As of 1 January 2018 Irma Mosquera will be appointed as Associate Professor at the Institute of Tax Law and Economics of Leiden University.

Irma Mosquera-Valderrama.
Irma Mosquera-Valderrama

In 2007, Irma Mosquera obtained her PhD (cum laude) at the University of Groningen, the Netherlands. She is a qualified Colombian lawyer. Until 2017, Irma Mosquera worked at the IBFD as a Senior Research Associate and as a tax advisor at Hamelink & Van den Tooren. She has also worked as a tax advisor at PwC in the Netherlands and as an assistant professor at the University of Utrecht. Irma has been a speaker on tax law issues at several conferences and seminars in Europe, Latin America and the United States. Her areas of expertise are international tax law and comparative tax law in developed and developing countries. She is also a member of the International Fiscal Association and the Dutch Fiscal Association and a member of the international research DeSTaT project: ’Sustainable Tax Governance in Developing Countries through Global Tax Transparency’ (funded by the Norwegian Research Council). She has published several articles in peer-reviewed and non peer-reviewed journals.

As of 1 January 2018, she will be working as an Associate Professor of Tax Law.

ERC Project GLOBTAXGOV

In this ERC project Irma Mosquera will be investigating issues of global governance and tax lawmaking in 12 countries: the United States, Mexico, the Netherlands, Spain, Ireland,  Australia, Colombia, Senegal, Nigeria, South Africa, India and Singapore.

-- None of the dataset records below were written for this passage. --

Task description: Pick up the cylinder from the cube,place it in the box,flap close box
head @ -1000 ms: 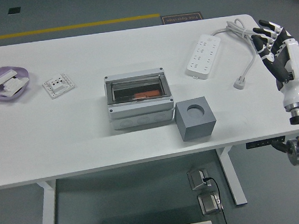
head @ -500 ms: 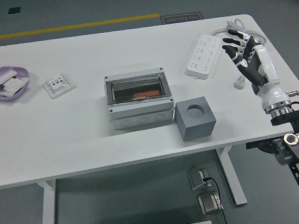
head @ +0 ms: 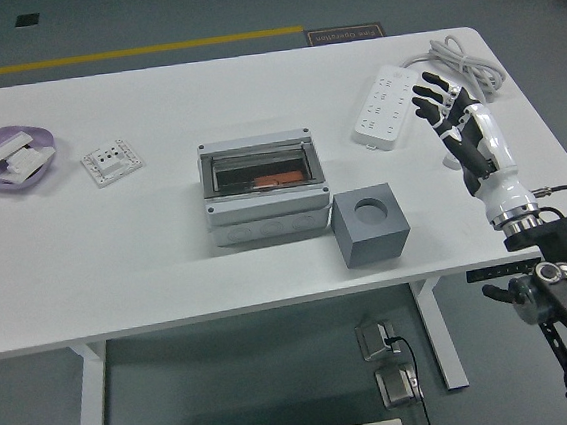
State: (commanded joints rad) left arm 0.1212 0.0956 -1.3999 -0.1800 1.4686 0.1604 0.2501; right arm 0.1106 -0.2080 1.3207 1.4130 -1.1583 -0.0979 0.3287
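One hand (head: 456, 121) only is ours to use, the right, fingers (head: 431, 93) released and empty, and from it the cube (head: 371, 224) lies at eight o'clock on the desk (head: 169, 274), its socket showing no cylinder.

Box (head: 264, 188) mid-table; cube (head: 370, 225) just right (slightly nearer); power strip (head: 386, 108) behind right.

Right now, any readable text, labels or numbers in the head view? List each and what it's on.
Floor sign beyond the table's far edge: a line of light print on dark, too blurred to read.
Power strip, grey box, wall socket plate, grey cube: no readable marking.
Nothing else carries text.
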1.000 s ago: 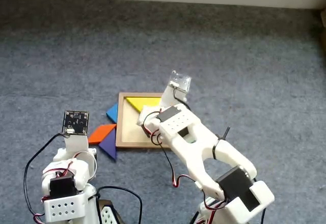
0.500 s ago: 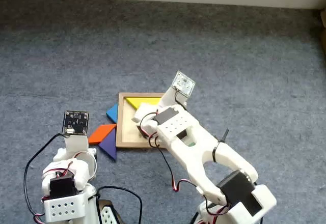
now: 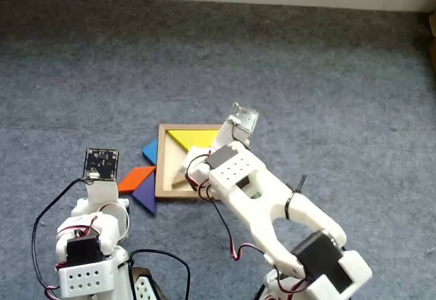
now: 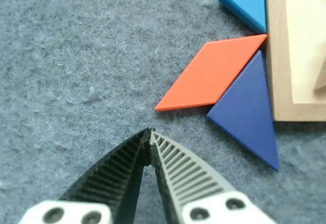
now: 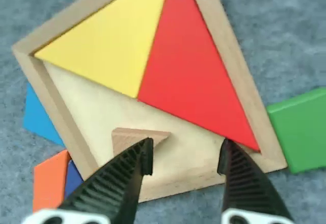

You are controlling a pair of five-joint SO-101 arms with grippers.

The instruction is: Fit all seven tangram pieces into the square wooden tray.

The overall aim of this research project is to assess the feasibility and legitimacy of the current model of global tax governance and the role of the OECD and EU in international tax lawmaking.   Unlike the former OECD projects that only provide for an exchange of information between countries, in the BEPS Project, the EU Anti-Tax Avoidance Directive, the EU state aid investigations and the EU External Strategy, the OECD and the EU focus on substantive issues that when implemented will change the international tax architecture of developed and developing countries. These initiatives aim to ensure that governments engage in fair competition and that multinationals pay their fair share. Even though these objectives are legitimate, these developments raise the questions what is the role of the OECD and the EU in global tax governance? and, under what conditions can the model of global tax governance be feasible and legitimate for both developed and developing countries?  These initiatives have generated tensions between developed and developing countries and between EU and third (non-EU) countries. The tensions call for the articulation of a new framework of global tax governance that is legitimate and based on considerations of fairness for all countries participating. Against this background, the project will first assess the feasibility of the legal transplant of the BEPS minimum standards into the tax systems of 12 countries of research by asking three sub-questions: (i) why are these countries participating in the BEPS Project? (ii) how will the BEPS minimum standards be transplanted into the tax system of these countries? and (iii) how can the differences in tax systems and tax cultures of these countries influence the content of these minimum standards? In the following step the conditions for legitimacy of the role of the OECD and the EU will be provided in light of the theories of legitimacy and governance.

Dr. Irma Mosquera-Valderrama: “I am looking forward to working in Leiden and working on this project using all the expertise in governance, development and international taxation available at Leiden University. This is a multidisciplinary project and therefore I will need as much cooperation as possible.”